International Workshop on Trustworthy & Real-time Edge Computing for Cyber-Physical Systems
A B O U T T R E C 4 C P S
The increasing proliferation of Internet of Things (IoT) is giving rise to an ever-increasing volume of data that is being generated by the IoT sensors that reside at the edge of the network. Of specific interest to us are IoT applications found in cyber-physical systems where the streamed information must be processed in real-time to make informed decisions for a wide range of societal and environmental applications. For instance, emergency response systems and smart transportation systems are prime examples of multi-domain smart and connected community applications residing at the edge of networks. The term Tactile Internet has also been used to refer to these systems. Conventionally, such systems have been implemented using centralized architectures. However, as the scale and penetration of these data driven applications in the communities are growing, the challenges of these architectures become apparent; for example, the lack of scalability, the existence of single points of failure, and saturated communication resources. Moreover, the sporadic and uncertain arrival patterns for the IoT data streams complicates real-time stream processing because resources must be provisioned on-demand to fuse multiple temporally-unsynchronized data streams. Second, the temporally sensitive nature of the data, the resource constraints on IoT devices, and the large volumes of generated information make it problematic to always move these information streams to a centralized cloud data center that may be multiple network hops away with fluctuating bandwidths and hence the incurred delays, which is detrimental to the cyber physical systems.

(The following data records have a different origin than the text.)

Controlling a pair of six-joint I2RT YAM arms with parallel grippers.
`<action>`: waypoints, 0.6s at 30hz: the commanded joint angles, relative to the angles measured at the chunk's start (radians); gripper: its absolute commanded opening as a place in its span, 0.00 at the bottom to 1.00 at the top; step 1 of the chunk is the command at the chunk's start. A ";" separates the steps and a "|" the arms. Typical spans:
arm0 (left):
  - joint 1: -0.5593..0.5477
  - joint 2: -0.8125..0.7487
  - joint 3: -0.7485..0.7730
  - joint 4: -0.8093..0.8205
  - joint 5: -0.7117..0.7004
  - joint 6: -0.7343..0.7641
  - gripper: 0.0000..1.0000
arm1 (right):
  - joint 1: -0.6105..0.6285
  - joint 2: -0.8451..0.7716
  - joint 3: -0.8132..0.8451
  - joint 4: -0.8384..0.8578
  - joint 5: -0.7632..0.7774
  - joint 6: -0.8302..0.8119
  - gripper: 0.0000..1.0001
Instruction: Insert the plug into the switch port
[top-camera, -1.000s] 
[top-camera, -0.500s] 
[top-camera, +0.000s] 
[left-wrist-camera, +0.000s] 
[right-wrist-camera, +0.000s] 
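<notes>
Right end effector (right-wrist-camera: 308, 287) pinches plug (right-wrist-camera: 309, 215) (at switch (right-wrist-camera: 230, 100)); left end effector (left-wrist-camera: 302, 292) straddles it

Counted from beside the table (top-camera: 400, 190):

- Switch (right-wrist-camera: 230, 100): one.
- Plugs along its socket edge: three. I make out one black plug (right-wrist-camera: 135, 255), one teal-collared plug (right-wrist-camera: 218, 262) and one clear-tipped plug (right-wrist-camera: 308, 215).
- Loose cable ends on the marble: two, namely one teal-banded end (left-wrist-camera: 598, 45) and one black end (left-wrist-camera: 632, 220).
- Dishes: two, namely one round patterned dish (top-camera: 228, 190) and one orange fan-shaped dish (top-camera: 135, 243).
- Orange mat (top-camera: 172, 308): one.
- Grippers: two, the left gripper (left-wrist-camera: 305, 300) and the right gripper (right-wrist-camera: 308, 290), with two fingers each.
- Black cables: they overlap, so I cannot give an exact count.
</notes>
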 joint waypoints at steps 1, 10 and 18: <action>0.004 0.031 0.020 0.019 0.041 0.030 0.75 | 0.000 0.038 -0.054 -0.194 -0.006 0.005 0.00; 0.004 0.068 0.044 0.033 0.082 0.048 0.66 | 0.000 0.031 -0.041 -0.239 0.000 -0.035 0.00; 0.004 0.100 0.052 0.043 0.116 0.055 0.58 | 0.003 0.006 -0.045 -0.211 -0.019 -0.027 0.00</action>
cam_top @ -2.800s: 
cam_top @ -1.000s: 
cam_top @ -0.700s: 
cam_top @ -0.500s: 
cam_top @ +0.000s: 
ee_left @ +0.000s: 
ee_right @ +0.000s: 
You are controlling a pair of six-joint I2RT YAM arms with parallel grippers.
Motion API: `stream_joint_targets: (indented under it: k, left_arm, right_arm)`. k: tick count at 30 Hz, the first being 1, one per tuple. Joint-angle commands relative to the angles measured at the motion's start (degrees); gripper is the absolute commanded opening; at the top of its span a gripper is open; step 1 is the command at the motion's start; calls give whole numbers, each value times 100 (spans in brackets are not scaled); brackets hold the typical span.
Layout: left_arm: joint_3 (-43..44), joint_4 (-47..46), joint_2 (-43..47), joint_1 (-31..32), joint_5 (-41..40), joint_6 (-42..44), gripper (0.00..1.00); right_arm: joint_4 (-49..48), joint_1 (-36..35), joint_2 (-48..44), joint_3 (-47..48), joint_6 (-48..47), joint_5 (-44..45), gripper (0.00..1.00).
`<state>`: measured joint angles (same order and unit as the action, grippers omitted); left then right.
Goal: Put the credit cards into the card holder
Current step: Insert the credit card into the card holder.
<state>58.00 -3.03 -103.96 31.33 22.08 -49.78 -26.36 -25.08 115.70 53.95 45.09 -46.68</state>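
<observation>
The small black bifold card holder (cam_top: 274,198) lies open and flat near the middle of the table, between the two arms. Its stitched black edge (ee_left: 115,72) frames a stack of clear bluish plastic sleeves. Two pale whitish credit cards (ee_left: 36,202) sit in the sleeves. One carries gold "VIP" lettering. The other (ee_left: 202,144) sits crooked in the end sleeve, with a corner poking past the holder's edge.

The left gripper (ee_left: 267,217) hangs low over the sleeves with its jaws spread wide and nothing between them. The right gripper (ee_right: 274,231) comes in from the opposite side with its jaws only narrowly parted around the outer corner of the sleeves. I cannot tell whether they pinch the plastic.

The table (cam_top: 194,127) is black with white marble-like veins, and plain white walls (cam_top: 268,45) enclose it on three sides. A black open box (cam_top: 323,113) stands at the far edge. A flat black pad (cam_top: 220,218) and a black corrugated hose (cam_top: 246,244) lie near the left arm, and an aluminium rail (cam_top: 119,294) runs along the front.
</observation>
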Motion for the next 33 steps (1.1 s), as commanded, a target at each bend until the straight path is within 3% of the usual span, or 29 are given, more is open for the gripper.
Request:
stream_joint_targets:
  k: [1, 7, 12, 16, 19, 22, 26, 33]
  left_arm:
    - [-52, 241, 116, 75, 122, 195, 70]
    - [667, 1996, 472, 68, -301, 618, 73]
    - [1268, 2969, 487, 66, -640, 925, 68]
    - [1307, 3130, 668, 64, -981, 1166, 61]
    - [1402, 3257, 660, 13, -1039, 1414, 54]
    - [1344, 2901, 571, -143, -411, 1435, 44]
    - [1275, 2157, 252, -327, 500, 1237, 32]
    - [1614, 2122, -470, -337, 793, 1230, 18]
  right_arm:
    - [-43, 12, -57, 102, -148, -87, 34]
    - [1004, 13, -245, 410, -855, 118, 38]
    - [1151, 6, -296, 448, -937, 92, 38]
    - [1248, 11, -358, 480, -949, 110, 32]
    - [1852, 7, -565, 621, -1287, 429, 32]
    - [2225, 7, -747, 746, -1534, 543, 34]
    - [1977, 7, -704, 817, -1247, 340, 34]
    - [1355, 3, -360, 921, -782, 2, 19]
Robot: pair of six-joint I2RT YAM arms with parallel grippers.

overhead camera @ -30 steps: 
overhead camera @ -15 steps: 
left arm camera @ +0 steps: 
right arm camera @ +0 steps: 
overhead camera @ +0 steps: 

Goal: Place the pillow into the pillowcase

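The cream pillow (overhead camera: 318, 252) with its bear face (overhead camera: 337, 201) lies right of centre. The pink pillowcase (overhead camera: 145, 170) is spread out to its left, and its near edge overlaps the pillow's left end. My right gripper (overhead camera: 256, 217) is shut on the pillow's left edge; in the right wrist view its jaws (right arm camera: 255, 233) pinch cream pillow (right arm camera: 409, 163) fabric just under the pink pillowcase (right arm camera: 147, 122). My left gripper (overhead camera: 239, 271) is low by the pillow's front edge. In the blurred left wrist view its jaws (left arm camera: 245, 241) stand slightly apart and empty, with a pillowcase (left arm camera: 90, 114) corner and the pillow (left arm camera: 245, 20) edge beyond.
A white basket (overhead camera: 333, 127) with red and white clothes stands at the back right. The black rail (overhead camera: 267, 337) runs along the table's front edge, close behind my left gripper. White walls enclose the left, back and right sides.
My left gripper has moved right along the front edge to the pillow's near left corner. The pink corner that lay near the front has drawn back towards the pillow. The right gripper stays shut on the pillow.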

To address these issues, the community has been moving towards distributed edge computing solutions that promise to enable city-scale, extensible smart systems that make the best use of available information, network resources, and computing resources, including cloud computing resources. In edge-centric deployments, effective app and system management is critical due to the need to add/remove resources seamlessly, handle failures gracefully, and upgrade/reconfigure distributed applications. Addressing these challenges requires elastic and on-demand, distributed multi-resource provisioning and management. Existing resource management solutions, however, tend to focus on provisioning only one type of resource at a time but seldom consider the problem holistically.
Furthermore, the problem of the trustworthiness of analysis results is becoming an important consideration. Lack of effective assurance mechanisms have brought us to the current reality that includes susceptibility to data integrity attacks and information leakage attacks as shown by a large number of recent incidents even in centralized information flows. The problem is expected to be much worse for resource-constrained edge information flow structures. Effective strategies will have to study trade-offs between security, privacy, trust levels, resources, and performance. Additionally, we urgently require comprehensive exemplar applications and data cases that show how these problems are being studied by industry and the research community.